▸ Records supplied
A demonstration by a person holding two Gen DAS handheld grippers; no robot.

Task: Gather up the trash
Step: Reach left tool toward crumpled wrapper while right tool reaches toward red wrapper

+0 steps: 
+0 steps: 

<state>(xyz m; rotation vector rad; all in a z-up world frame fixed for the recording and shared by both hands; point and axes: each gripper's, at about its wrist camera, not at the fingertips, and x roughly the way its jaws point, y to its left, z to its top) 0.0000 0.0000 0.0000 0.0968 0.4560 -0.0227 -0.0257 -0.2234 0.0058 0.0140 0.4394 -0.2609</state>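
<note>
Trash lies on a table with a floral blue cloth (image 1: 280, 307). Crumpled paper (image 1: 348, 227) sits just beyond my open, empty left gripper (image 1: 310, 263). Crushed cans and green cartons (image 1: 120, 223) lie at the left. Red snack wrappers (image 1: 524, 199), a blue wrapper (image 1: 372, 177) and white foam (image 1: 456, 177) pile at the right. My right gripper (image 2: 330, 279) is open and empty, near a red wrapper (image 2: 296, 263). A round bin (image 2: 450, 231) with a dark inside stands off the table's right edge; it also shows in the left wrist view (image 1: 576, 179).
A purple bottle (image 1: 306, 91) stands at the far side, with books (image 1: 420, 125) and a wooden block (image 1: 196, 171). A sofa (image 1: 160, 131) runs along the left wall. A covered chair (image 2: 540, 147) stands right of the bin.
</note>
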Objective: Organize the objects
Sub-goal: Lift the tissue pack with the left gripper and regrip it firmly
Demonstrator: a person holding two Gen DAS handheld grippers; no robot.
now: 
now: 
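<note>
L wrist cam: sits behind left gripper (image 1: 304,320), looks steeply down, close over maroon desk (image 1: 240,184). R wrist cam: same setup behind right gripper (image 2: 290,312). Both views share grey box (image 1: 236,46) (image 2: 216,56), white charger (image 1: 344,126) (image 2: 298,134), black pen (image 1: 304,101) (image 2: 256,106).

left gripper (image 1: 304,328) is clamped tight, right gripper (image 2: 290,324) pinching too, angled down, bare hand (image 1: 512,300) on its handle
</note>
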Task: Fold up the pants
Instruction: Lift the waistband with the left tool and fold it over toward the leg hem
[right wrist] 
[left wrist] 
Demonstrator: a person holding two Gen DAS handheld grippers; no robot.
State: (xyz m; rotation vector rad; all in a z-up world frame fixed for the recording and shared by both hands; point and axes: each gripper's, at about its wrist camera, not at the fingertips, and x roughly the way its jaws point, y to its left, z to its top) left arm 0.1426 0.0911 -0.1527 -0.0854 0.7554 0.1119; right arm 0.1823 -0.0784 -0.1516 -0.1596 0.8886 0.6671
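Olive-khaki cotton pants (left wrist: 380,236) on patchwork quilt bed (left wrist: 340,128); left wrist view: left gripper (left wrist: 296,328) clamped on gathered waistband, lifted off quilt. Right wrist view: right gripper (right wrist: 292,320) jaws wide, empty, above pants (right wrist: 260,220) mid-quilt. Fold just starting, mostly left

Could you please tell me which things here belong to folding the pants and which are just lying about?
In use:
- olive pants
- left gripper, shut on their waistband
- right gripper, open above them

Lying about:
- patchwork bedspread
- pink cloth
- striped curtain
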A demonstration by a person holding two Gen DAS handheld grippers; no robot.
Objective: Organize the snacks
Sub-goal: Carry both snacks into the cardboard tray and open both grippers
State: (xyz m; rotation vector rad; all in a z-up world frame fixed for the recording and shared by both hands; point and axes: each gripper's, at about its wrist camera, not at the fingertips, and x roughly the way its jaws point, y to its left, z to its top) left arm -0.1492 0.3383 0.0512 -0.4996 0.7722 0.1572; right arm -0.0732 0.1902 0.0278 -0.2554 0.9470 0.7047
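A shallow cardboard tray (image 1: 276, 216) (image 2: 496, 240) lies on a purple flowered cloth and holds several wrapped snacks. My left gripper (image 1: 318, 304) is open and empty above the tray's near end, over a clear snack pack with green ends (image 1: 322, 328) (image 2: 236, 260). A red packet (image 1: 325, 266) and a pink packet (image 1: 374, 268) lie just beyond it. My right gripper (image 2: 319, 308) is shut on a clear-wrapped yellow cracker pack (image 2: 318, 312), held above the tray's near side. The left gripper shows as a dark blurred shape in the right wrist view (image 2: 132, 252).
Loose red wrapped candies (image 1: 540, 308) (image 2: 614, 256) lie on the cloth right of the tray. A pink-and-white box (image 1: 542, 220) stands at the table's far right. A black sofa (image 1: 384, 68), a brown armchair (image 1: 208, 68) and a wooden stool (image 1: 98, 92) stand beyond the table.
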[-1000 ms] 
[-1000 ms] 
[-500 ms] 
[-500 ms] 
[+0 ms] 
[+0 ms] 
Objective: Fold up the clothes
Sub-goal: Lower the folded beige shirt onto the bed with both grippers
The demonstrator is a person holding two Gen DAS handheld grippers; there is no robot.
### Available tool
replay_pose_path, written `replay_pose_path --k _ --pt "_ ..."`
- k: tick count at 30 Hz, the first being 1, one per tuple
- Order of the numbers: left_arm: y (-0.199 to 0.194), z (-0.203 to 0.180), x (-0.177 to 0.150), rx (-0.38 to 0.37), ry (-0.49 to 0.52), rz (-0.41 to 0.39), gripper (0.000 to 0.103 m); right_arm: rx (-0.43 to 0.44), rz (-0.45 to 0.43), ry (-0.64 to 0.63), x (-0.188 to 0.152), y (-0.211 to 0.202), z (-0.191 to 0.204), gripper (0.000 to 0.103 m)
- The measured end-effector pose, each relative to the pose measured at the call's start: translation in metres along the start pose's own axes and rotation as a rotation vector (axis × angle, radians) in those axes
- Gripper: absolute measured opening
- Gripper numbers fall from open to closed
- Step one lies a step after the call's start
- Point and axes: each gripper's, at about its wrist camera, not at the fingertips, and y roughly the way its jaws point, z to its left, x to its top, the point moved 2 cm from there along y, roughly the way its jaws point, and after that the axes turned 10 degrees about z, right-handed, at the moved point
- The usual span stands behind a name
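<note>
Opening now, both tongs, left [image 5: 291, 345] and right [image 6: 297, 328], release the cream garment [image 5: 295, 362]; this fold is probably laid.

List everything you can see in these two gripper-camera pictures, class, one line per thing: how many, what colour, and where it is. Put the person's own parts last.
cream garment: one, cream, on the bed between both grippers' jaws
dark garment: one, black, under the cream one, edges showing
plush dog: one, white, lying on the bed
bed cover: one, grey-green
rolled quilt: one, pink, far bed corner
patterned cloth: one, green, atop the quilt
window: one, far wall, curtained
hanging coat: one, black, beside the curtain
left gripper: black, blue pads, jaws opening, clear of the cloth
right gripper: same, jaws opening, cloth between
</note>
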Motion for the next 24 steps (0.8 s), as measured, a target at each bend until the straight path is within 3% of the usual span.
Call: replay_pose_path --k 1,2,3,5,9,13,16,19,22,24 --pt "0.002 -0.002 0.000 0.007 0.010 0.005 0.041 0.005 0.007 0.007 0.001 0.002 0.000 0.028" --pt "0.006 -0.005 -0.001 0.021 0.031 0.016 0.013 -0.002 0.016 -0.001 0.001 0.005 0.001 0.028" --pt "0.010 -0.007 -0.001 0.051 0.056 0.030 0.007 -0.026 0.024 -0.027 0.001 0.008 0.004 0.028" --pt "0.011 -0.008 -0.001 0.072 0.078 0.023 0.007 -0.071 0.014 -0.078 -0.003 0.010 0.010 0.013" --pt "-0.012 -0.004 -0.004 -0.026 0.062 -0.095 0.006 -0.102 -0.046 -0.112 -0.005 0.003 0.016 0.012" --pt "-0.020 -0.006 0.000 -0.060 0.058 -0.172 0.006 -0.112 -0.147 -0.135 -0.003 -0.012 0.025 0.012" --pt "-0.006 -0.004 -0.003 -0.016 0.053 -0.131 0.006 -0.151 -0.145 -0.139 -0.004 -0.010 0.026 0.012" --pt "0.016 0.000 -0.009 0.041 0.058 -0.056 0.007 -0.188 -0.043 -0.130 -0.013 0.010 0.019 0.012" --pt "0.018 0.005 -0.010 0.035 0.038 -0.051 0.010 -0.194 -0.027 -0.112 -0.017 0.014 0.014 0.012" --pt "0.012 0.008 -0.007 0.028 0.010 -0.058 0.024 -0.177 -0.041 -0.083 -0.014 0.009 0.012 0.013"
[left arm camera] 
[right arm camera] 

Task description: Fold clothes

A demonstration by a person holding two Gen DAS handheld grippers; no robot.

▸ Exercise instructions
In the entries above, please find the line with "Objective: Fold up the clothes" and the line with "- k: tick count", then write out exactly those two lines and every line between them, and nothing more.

▸ Result of this task
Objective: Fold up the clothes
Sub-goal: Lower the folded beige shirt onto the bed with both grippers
The demonstrator is a person holding two Gen DAS handheld grippers; there is no robot.
### Available tool
replay_pose_path, written `replay_pose_path --k _ --pt "_ ..."`
- k: tick count at 30 Hz, the first being 1, one per tuple

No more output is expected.